新字:守義礼者,今人以為倨傲;工諛佞者,今人以為謙恭。舉世名公達宦自号儒流,亦迷乱相責而不悟,大可笑也。
書き下し
義禮を守る者を、今人は以て倨傲と為す。諛佞を工にする者を、今人は以て謙恭と為す。舉世の名公達宦は自ら儒流と號するも、亦た迷亂して相ひ責めて悟らず。
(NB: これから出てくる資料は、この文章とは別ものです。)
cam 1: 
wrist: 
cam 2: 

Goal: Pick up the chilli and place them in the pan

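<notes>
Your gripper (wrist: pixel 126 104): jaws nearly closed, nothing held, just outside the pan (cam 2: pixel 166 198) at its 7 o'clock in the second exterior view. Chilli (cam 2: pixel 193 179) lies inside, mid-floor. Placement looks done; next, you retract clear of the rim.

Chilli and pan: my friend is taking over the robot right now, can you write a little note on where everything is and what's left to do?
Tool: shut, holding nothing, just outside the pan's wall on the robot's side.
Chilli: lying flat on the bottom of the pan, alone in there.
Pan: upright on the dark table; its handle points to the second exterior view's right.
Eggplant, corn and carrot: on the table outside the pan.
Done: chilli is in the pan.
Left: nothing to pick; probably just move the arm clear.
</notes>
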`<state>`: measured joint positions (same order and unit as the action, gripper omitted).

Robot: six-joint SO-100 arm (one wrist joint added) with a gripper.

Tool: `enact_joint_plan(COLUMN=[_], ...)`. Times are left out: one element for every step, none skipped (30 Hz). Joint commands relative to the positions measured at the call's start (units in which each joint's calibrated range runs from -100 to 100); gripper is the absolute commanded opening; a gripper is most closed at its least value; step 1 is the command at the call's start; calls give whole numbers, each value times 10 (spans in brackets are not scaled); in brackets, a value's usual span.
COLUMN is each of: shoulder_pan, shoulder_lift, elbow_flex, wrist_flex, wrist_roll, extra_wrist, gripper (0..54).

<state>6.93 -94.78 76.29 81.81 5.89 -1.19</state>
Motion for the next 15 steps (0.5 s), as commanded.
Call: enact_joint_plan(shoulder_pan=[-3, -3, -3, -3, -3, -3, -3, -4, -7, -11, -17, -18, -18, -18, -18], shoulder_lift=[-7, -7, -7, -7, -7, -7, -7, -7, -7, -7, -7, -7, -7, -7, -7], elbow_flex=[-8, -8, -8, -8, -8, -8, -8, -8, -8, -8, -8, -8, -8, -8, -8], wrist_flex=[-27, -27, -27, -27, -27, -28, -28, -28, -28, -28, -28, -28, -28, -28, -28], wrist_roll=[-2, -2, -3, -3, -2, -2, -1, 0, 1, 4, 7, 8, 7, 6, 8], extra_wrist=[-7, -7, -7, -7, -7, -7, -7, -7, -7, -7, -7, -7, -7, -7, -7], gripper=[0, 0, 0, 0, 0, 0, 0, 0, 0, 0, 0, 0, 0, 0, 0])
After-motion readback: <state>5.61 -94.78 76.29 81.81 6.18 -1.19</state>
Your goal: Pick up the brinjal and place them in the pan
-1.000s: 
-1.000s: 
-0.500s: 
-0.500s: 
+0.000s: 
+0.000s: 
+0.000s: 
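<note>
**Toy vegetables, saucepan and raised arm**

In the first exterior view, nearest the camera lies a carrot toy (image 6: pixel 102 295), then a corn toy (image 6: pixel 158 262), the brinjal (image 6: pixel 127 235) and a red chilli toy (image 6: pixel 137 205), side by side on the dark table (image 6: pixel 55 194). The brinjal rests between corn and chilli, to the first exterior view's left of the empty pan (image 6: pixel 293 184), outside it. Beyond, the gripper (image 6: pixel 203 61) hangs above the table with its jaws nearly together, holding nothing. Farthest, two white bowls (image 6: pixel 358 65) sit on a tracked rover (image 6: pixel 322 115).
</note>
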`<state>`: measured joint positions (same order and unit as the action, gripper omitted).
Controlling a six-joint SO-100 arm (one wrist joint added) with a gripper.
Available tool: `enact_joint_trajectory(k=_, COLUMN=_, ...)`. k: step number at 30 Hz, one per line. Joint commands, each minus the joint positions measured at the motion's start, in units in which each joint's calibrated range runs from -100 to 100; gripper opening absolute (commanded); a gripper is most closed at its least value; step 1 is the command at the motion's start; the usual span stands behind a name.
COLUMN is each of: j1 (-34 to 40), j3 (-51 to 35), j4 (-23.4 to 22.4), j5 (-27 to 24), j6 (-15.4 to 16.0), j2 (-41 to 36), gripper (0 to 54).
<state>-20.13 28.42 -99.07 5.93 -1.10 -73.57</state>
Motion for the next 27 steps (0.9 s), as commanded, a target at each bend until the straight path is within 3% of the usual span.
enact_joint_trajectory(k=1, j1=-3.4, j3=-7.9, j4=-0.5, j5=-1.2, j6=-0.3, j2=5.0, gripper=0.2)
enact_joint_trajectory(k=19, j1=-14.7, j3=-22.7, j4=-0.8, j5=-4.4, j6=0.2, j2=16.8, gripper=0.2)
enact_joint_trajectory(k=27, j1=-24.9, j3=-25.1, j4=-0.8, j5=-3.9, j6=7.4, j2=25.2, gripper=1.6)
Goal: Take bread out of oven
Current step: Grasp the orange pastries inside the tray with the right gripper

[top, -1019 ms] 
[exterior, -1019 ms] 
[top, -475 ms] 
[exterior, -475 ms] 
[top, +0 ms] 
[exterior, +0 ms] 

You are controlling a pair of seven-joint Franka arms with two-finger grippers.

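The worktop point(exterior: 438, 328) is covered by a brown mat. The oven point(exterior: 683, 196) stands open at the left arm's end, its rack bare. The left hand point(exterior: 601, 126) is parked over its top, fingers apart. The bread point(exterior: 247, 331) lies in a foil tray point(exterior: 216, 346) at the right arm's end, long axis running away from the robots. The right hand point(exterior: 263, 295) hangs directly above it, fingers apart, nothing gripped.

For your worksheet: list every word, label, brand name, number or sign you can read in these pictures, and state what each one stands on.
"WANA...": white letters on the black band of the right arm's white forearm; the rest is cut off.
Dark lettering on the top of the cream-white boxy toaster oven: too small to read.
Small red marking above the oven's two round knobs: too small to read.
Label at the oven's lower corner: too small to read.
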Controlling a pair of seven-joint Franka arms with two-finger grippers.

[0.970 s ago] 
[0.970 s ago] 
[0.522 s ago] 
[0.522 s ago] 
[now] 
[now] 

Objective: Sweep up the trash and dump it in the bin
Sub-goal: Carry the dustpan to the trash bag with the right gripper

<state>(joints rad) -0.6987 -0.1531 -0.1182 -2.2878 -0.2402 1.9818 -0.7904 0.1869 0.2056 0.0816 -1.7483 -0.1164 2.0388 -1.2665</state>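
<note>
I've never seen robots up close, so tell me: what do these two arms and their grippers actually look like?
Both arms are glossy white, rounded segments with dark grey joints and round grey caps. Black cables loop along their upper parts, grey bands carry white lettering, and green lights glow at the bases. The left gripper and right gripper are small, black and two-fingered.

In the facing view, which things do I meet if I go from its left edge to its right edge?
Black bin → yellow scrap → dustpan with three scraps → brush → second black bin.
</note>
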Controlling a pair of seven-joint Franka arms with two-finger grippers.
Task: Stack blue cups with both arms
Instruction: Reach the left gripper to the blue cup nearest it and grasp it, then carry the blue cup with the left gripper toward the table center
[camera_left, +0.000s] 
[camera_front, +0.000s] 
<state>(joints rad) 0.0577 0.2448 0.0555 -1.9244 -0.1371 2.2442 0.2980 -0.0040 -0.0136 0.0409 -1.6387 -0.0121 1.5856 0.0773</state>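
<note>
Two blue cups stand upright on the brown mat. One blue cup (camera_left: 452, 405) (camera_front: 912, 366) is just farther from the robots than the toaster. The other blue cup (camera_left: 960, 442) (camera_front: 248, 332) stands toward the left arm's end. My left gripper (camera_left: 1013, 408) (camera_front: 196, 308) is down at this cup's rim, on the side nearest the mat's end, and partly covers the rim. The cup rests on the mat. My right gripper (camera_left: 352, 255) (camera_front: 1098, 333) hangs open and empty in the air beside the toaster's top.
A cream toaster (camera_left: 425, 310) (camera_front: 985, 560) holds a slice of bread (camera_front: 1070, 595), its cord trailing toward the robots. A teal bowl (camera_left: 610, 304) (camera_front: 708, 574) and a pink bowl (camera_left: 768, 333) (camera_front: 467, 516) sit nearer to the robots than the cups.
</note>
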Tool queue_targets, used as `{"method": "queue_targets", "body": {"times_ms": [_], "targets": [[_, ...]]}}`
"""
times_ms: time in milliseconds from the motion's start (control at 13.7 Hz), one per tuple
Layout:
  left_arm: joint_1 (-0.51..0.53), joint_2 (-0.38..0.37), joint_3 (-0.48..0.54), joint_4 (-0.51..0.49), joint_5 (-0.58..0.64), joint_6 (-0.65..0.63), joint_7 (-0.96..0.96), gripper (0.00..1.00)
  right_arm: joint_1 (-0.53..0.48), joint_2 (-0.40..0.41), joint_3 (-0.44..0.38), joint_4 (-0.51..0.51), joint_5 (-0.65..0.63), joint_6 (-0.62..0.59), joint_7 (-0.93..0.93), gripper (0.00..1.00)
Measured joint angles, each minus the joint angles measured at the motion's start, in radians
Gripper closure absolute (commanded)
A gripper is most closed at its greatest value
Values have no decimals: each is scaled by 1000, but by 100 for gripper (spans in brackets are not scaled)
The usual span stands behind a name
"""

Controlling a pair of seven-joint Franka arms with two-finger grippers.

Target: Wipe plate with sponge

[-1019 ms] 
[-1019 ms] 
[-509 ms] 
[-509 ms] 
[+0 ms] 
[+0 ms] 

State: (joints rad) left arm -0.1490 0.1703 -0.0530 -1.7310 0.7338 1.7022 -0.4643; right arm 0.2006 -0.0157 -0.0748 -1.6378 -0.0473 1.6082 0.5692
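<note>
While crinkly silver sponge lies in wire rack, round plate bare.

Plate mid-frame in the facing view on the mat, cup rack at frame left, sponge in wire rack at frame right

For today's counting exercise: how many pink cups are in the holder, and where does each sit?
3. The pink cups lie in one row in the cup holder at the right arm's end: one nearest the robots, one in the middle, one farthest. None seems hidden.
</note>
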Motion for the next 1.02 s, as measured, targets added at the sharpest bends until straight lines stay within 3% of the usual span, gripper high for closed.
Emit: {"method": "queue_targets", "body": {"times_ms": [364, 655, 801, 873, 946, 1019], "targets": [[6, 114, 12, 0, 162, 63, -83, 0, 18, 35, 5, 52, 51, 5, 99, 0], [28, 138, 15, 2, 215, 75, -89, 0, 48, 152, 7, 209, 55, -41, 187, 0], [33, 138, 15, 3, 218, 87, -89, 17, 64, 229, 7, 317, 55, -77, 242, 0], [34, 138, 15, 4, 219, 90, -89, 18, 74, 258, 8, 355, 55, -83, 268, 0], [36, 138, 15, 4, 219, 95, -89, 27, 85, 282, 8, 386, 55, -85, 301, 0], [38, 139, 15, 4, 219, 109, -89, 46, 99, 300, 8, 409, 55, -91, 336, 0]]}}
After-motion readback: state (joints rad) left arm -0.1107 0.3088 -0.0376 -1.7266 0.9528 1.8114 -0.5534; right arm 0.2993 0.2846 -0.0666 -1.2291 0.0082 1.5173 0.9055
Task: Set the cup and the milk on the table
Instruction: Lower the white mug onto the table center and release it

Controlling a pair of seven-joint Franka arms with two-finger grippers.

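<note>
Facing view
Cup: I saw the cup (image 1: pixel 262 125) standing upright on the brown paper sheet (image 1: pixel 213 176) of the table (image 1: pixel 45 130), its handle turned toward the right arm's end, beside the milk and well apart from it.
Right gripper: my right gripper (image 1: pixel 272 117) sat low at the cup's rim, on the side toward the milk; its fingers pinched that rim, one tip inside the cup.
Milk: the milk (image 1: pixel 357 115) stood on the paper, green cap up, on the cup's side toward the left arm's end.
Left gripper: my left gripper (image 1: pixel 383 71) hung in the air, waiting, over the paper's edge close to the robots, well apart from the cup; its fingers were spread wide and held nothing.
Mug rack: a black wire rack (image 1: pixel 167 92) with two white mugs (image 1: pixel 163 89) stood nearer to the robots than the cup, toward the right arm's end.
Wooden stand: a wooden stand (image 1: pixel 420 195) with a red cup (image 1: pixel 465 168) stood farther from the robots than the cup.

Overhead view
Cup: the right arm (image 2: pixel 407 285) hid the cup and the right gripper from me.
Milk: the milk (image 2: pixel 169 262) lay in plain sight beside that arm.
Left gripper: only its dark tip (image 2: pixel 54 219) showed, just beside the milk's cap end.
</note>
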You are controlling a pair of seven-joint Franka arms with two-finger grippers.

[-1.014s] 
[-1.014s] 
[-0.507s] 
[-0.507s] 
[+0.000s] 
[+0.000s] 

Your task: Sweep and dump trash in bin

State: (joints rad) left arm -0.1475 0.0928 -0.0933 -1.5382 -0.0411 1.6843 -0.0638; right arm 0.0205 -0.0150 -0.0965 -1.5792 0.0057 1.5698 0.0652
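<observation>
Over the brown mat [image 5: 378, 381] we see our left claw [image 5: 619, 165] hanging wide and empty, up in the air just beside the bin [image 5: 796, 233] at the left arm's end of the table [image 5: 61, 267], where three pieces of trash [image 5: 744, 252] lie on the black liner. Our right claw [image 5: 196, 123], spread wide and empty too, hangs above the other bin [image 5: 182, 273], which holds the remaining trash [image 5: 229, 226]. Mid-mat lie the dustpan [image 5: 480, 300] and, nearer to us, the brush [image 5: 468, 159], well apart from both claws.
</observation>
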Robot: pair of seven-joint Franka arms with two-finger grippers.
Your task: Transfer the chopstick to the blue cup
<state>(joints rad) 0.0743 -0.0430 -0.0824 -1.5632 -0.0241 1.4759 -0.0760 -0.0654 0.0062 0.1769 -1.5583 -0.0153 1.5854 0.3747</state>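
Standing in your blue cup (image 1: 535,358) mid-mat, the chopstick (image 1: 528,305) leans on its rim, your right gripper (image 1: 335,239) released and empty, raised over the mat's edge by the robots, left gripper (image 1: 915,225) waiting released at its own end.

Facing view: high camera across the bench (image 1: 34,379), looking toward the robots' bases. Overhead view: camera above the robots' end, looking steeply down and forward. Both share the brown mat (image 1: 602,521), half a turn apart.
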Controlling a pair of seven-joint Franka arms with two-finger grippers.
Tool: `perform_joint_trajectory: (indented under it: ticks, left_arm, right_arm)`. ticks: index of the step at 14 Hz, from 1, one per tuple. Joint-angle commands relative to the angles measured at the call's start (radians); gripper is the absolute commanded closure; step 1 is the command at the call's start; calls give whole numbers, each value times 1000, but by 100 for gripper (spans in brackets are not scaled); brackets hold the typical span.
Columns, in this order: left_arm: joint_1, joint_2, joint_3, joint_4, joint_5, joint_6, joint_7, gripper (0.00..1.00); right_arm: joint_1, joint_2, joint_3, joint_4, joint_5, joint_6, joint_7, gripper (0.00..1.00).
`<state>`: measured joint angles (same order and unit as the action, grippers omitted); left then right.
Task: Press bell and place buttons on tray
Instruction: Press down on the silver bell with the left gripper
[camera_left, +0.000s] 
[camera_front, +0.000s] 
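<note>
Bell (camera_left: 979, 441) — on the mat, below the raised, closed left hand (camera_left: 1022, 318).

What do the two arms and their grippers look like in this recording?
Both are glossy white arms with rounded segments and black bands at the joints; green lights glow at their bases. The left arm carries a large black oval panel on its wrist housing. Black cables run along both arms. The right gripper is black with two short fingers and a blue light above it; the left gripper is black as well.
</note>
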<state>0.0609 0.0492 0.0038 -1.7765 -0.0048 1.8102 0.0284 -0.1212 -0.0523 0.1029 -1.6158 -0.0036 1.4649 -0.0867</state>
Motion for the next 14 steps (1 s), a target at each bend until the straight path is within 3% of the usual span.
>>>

大いに笑ふ可きなり。
現代語訳
義と礼を守る者を、今の人は傲慢だと考えます。へつらいと媚びに巧みな者を、今の人は謙虚で恭しいと考えます。世を挙げての名高い高官が自ら儒者だと称しながら、やはり迷い乱れて互いを責め合い、悟りません。大いに笑うべきことです。
解説
評価の言葉が、まるごと入れ替わっている状態を示します。義と礼を守れば傲慢と呼ばれ、へつらえば謙虚と呼ばれる。呼び名だけが残って中身が反転しているわけです。そして儒者を自称する高官たちが、その反転に気づかず互いを責めていると指摘されます。大いに笑うべきと結ばれますが、笑いの奥にあるのは苦さです。呼び名だけが残って、中身が反転しています。